> Work order: Only those lines in the data below from the line containing "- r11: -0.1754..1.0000" through the line containing "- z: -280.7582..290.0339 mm", both included, should be restated word for word.

> Given information:
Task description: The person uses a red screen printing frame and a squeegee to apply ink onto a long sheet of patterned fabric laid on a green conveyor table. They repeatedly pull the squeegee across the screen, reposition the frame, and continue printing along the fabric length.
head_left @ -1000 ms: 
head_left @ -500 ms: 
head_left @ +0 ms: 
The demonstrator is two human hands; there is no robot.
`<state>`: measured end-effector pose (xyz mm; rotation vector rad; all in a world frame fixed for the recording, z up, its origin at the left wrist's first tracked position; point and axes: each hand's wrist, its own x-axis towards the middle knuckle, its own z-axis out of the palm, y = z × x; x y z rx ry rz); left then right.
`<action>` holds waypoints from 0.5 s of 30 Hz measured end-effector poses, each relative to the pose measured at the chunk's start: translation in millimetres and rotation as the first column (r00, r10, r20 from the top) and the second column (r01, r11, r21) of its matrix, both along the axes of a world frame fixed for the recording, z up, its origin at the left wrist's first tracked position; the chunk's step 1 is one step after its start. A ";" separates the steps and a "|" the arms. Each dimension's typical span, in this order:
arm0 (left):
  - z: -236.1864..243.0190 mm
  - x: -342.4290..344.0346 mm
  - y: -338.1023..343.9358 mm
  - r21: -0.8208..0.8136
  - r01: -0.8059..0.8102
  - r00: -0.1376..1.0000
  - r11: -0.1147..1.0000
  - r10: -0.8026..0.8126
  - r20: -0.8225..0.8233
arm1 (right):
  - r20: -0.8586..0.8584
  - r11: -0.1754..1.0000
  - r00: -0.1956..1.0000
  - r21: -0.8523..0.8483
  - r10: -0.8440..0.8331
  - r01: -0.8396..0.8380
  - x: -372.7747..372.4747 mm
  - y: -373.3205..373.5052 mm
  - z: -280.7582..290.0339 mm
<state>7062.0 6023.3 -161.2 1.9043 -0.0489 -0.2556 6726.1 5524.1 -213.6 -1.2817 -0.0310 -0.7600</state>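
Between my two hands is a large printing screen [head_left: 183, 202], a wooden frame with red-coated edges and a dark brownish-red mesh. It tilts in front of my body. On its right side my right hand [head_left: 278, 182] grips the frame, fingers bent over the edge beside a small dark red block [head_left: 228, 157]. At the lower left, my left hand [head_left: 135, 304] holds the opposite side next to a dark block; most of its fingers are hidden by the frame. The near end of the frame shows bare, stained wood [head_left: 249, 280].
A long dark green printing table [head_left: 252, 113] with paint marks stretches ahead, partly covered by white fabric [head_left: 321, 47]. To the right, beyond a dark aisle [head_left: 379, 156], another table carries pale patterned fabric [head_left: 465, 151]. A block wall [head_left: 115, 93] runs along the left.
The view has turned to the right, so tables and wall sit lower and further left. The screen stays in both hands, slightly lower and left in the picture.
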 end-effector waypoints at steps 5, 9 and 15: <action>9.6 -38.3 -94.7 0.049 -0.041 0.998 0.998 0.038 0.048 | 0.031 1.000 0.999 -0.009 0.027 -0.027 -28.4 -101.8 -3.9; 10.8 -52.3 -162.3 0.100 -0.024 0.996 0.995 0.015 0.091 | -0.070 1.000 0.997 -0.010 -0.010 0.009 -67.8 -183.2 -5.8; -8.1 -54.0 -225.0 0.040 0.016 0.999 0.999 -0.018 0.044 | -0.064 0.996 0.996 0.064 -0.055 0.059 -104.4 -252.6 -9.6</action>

> Completed task:
  - r11: -0.1754..1.0000
  - r00: -0.1956..1.0000
  - r21: -0.8523..0.8483
  - r10: -0.8440..0.8331
  - r01: -0.8396..0.8380
  - x: -372.7747..372.4747 mm
  - y: -373.3205..373.5052 mm
  - z: -280.7582..290.0339 mm

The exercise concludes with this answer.